__Problem__
Exact copies of the lines below are the goal; any images in them are dropped.
────────────────────────────────────────
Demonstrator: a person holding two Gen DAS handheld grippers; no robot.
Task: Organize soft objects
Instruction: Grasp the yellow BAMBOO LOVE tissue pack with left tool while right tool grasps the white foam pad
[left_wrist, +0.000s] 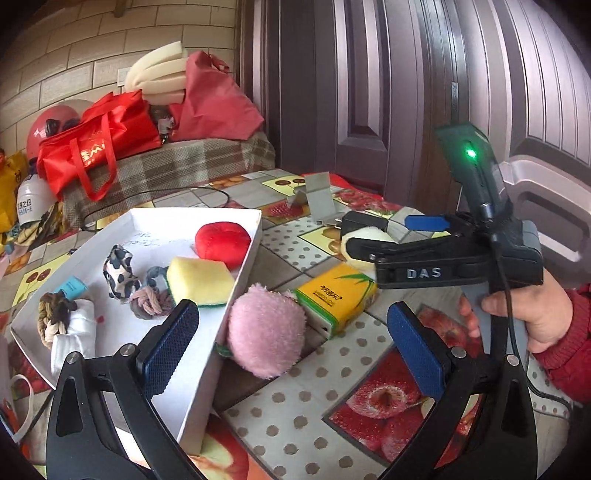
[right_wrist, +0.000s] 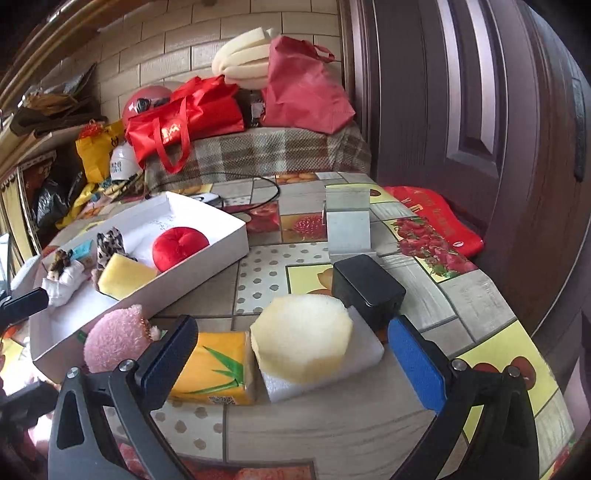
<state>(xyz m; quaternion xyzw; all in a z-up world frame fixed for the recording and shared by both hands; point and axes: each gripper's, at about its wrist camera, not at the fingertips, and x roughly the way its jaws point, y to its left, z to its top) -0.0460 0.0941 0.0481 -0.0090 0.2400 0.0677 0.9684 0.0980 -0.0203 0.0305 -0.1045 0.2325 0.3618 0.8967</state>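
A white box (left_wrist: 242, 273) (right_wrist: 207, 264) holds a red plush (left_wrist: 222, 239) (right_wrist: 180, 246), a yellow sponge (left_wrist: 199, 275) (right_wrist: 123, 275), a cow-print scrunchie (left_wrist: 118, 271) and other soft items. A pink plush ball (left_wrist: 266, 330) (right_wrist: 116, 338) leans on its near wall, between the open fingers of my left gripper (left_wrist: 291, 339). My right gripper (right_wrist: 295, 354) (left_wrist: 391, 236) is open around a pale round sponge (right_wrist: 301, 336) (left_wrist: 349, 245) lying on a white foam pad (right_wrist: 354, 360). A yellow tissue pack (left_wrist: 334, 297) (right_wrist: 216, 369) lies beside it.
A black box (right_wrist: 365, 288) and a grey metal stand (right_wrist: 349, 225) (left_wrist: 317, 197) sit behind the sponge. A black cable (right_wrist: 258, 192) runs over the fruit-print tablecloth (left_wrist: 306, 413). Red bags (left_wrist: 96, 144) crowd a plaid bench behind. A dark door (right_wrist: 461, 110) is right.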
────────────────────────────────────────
__Finished exercise__
Demonstrator: a person holding two Gen DAS handheld grippers; no robot.
Task: Organize soft objects
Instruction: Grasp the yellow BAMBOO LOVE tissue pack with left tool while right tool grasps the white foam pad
[left_wrist, +0.000s] 
[right_wrist, +0.000s] 
<state>(xyz m; quaternion xyzw; all in a z-up world frame fixed for the recording and shared by both hands; point and axes: each gripper's, at about its wrist camera, not at the fingertips, and x roughly the way its jaws point, y to its left, z to its top) -0.0460 0.0941 0.0481 -0.0090 0.2400 0.0677 0.9684 0.0980 -0.0203 0.0305 -0.1045 0.2325 0.3618 0.8967</state>
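A white box (left_wrist: 242, 273) (right_wrist: 207, 264) holds a red plush (left_wrist: 222, 239) (right_wrist: 180, 246), a yellow sponge (left_wrist: 199, 275) (right_wrist: 123, 275), a cow-print scrunchie (left_wrist: 118, 271) and other soft items. A pink plush ball (left_wrist: 266, 330) (right_wrist: 116, 338) leans on its near wall, between the open fingers of my left gripper (left_wrist: 291, 339). My right gripper (right_wrist: 295, 354) (left_wrist: 391, 236) is open around a pale round sponge (right_wrist: 301, 336) (left_wrist: 349, 245) lying on a white foam pad (right_wrist: 354, 360). A yellow tissue pack (left_wrist: 334, 297) (right_wrist: 216, 369) lies beside it.
A black box (right_wrist: 365, 288) and a grey metal stand (right_wrist: 349, 225) (left_wrist: 317, 197) sit behind the sponge. A black cable (right_wrist: 258, 192) runs over the fruit-print tablecloth (left_wrist: 306, 413). Red bags (left_wrist: 96, 144) crowd a plaid bench behind. A dark door (right_wrist: 461, 110) is right.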

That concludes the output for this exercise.